> **Your instructions**: Beginning with the first line below, please restate each line exactly, down to and including the line containing "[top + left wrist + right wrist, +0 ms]".
%%
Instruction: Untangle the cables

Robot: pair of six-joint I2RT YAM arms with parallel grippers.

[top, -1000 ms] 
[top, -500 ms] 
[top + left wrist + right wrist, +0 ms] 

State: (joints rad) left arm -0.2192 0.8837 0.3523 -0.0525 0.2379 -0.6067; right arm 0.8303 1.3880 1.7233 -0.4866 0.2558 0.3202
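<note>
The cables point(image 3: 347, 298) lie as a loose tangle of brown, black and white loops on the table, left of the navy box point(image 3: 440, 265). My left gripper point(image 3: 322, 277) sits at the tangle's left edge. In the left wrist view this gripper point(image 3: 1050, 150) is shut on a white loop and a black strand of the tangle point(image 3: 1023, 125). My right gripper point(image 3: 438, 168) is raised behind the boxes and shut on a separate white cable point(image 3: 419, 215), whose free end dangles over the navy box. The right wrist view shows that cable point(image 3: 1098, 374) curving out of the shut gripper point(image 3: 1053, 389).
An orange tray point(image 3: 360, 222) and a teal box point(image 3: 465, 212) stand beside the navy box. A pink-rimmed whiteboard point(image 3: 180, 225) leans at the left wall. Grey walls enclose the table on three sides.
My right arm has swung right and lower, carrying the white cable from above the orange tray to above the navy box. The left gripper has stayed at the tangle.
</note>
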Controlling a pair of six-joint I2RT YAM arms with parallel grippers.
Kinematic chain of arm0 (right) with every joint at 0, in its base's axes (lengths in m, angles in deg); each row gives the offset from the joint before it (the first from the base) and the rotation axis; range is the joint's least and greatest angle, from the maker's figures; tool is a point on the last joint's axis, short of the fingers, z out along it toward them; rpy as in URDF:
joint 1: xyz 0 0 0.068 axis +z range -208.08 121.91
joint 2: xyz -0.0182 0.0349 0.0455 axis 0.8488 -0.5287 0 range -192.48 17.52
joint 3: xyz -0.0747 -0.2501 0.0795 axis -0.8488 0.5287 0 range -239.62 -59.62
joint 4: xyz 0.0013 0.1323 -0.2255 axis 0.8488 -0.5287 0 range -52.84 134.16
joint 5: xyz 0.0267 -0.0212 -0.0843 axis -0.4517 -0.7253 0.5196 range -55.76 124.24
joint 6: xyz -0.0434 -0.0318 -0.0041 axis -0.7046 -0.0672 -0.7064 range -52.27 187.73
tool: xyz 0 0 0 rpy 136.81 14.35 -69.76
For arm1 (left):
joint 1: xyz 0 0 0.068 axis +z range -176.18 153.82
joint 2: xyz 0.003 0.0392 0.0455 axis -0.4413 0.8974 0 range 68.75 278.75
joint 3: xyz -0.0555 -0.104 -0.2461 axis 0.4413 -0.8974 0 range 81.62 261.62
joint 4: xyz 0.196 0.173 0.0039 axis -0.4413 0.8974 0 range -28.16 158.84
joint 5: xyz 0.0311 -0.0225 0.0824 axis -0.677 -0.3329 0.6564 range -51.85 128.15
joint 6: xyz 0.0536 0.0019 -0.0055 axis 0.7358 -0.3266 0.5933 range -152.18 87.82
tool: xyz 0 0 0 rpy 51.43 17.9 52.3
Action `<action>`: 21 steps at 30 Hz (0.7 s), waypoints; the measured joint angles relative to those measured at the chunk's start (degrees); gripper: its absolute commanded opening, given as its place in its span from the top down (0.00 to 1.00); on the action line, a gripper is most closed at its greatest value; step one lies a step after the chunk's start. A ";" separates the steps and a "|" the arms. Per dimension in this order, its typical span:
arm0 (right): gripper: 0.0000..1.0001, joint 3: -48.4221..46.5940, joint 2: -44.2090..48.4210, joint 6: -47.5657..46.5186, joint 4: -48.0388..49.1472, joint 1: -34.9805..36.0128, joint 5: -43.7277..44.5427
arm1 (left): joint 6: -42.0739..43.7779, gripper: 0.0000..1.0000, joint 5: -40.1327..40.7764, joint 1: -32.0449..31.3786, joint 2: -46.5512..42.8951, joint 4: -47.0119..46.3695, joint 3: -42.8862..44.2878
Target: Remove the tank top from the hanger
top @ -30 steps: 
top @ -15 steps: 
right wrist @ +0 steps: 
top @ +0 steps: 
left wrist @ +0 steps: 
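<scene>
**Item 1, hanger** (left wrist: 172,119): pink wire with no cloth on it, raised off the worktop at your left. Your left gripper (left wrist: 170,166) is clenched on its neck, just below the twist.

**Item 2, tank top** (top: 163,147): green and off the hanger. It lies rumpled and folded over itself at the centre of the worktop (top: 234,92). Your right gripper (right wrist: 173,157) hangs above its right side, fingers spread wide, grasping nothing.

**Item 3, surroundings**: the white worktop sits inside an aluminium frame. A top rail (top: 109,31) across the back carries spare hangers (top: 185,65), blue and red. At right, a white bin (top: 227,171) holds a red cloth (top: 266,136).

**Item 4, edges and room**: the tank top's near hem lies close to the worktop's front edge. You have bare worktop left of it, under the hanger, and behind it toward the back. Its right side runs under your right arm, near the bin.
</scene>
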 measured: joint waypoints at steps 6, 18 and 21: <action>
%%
> **Exercise output**:
Instruction: Untangle the cables

Robot: pair of six-joint I2RT YAM arms with parallel grippers.

[top, -1000 ms] 
[top, -500 ms] 
[top + left wrist + right wrist, +0 ms] 

Nothing else is needed, and the exercise is over.